Stories from Drayton

The Great American Newspaper

    In 1826, there were perhaps 40 newspapers in the nascent United States, nearly all of them written for and by special interests. They were publications with names that proclaimed their subjects and their readers: the Shipping News, the Farmer as well as those dedicated to one political party or another. Newspapers published as commercial enterprises for general consumption were still in the future.

    The year 1826 was a watershed for the young republic. Two of the giants of the Revolution died that year, their deaths coming within hours of each other and both on July 4, the fiftieth anniversary of the signing of the Declaration of Independence. John Adams and Thomas Jefferson died that day, each taking comfort in his final hours from the knowledge that the other still lived. Their deaths ended the nation’s last ties to the revolutionary generation. James Monroe had been the last president among the revolutionaries to serve his country in that office. John Quincy Adams, who was in the presidential chair that year, had watched the battle of Bunker Hill but he was only seven years old at the time. He was, nevertheless, a transitional figure, having traveled to Europe with his father when the John Adams had been in ambassadorial posts. When he left office in 1829, the United States moved immediately into the next phase of its nationhood.

    Andrew Jackson was the first president to have been born on the frontier and brought a new egalitarianism to Washington. High office in the United States was no longer something to be handed back and forth among the great revolutionary families and their friends and political cohorts. Jackson threw government wide open and ushered in a new era of expanding democracy.

    At the same time in the major cities on the eastern seaboard, a new phenomenon was occurring.  On a street corner in New York City in 1833, a newsboy was hawking the New York Sun for a penny per issue. This was a revolution in itself. Until then, newspapers had represented one special interest or another, were published weekly, were sold by subscription only, and were expensive costing six cents per issue. The Sun, soon to be followed by a dozen different titles in cities up and down the east coast, was none of these. It was published daily (five days each week), written for everyone, and sold for a penny.

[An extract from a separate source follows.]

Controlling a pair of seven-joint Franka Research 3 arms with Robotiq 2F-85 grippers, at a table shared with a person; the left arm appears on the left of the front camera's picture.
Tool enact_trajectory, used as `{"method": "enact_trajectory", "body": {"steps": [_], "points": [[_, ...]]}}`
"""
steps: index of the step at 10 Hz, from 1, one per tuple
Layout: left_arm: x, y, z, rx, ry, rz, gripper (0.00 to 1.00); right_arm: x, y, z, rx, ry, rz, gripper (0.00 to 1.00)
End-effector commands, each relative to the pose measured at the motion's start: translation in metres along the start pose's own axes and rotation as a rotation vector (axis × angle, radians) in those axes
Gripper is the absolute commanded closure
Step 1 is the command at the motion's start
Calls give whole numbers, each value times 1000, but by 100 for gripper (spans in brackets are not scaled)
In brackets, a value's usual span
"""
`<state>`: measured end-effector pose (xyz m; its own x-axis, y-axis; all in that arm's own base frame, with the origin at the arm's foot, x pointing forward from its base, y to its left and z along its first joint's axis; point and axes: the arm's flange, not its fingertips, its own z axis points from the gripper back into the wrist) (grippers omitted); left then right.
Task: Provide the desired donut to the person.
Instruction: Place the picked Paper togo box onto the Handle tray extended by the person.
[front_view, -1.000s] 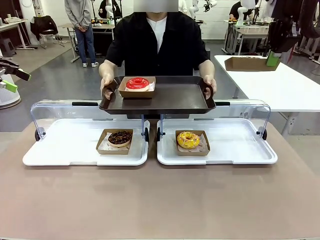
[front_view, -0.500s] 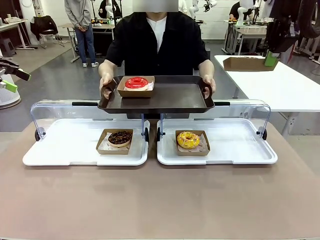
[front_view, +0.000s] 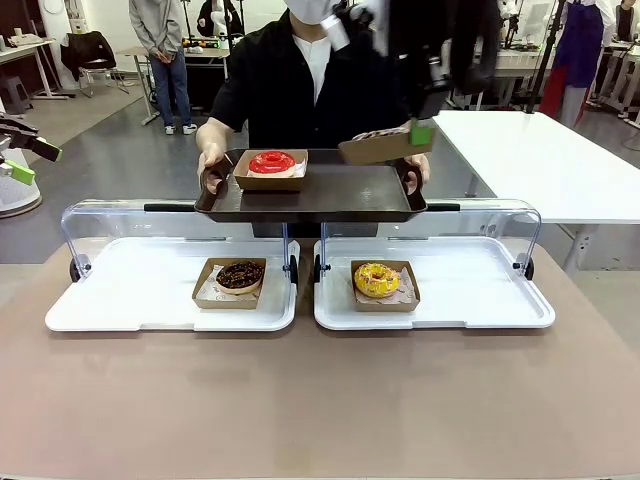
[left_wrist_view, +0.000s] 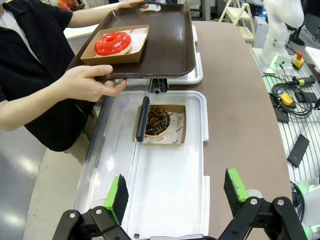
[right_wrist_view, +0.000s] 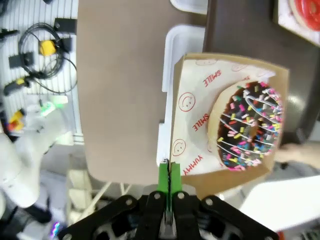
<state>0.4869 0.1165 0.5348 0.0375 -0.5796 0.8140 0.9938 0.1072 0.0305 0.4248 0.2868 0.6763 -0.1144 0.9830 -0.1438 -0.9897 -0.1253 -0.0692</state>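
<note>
The person (front_view: 310, 80) in a black top holds a brown tray (front_view: 340, 192) with both hands over the far edge of the table. A red donut (front_view: 272, 162) in a cardboard box sits on its left part. My right gripper (front_view: 421, 133) is shut on the rim of a cardboard box (front_view: 380, 148) just above the tray's right part. In the right wrist view that gripper (right_wrist_view: 169, 176) pinches the box edge, and a chocolate donut with coloured sprinkles (right_wrist_view: 250, 127) lies inside. My left gripper (left_wrist_view: 176, 189) stands open above the left white tray.
Two white trays (front_view: 150, 300) (front_view: 480, 300) with raised clear lids lie on the table. One holds a chocolate donut (front_view: 239, 275), the other a yellow donut (front_view: 376, 279). A white table (front_view: 540, 160) stands at the right. Another person stands far back left.
My right arm has swung in from the right with the boxed sprinkle donut to above the brown tray's right part. The person has lifted the tray slightly. The left gripper has not moved.
</note>
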Motion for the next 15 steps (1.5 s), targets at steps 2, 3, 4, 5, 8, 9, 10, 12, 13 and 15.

    The newspapers Americans have come to depend on for news of their home town, the world, their favorite sports team, the fashion houses of Paris, the daily ups and downs of the stock market, as well as the funnies that made them laugh and lampooned the nation’s politicians, and much more; the newspapers that brought news from the front in the nation’s wars from the Civil War to Vietnam, that exposed the My Lai massacre and the Pentagon papers and Abu Grahib were born in that yeasty expansion of democracy that would create the middle class and, in turn, be molded by it.

    For 150 years, the newspapers descended from the penny press have been a vital and necessary force in the American democracy, shaping it and being shaped by it. It was the early editors of the penny press who invented journalism as we know it. They were in business to make money and realized that to gain the maximum number of readers they had to present the news of the day impartially, relating the facts and descriptions of events as objectively as human foibles allow. These principles of journalism have been the currency in every American newsroom ever since and have not only served democracy well but allowed newspapers to retain loyal readership in the face of new media such as radio and television. Now new forces threaten to end the institution of the printed press.

    What those forces may be is a subject for another day. Without question America’s newspapers are under threat of disappearing but, more alarmingly, journalism is under threat. This web site is devoted to the idea that what ever format may be in which Americans consume their news in the future, journalism must be preserved. That is why you will always be able to tell news from commentary, opinion or analysis on this site and you will always know the names of the writers whose work is posted here and what skills, talent, training and experience they bring to the work.